Earlier this year, the U.S. Food and Drug Administration (FDA) informed Medivation that this study can be used as one of the pivotal studies required to support the approval of Dimebon to treat mild-to-moderate Alzheimer's disease, as long as a significant proportion of the sites in the confirmatory Phase 3 trial are located in the United States. The Company recently began a confirmatory pivotal Phase 3 trial of Dimebon in Alzheimer's disease known as the CONNECTION study. Patients and caregivers can learn more about the study by visiting http://www.connectionstudy.com or by calling 1-877-888-6386.

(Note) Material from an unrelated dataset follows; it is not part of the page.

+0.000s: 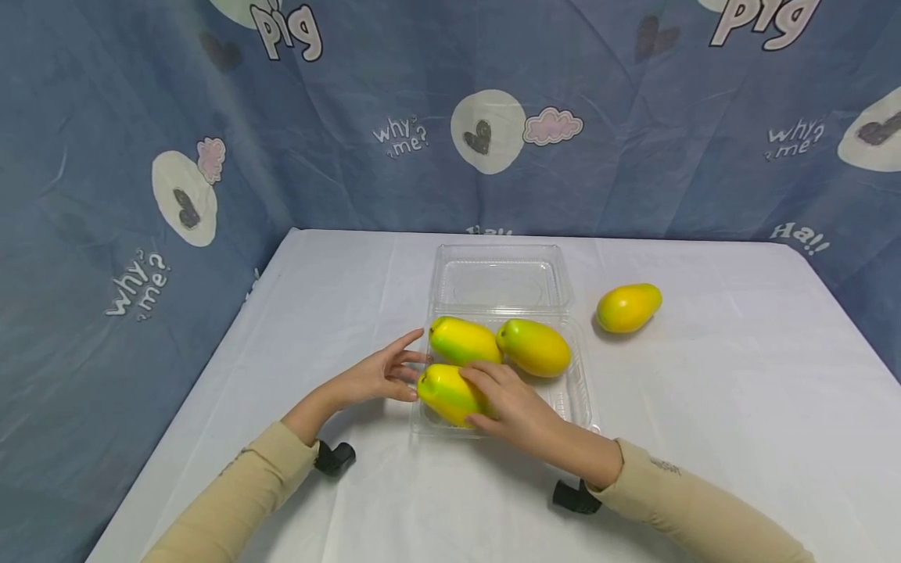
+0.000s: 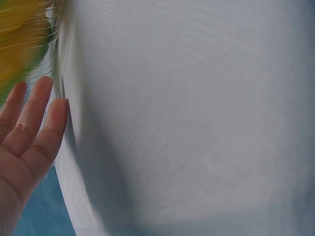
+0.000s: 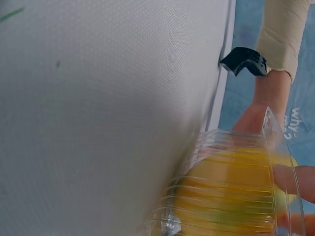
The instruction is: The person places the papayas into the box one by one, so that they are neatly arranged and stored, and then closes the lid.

About the Open-Label Extension

All patients who completed 12-months of dosing in the first pivotal trial were eligible to enroll in an open-label extension. All participants in the open-label extension received Dimebon, including patients who had previously received placebo during the prior 12 months of the trial. Because there was no placebo-control in the open-label extension, direct comparisons versus placebo cannot be made.

About Dimebon

Dimebon is an orally available small molecule that has been shown to inhibit brain cell death in preclinical models relevant to Alzheimer's and Huntington's diseases, making it a potential treatment for these and other neurodegenerative diseases. Preclinical data generated to date suggest that Dimebon operates through a novel mitochondrial mechanism of action.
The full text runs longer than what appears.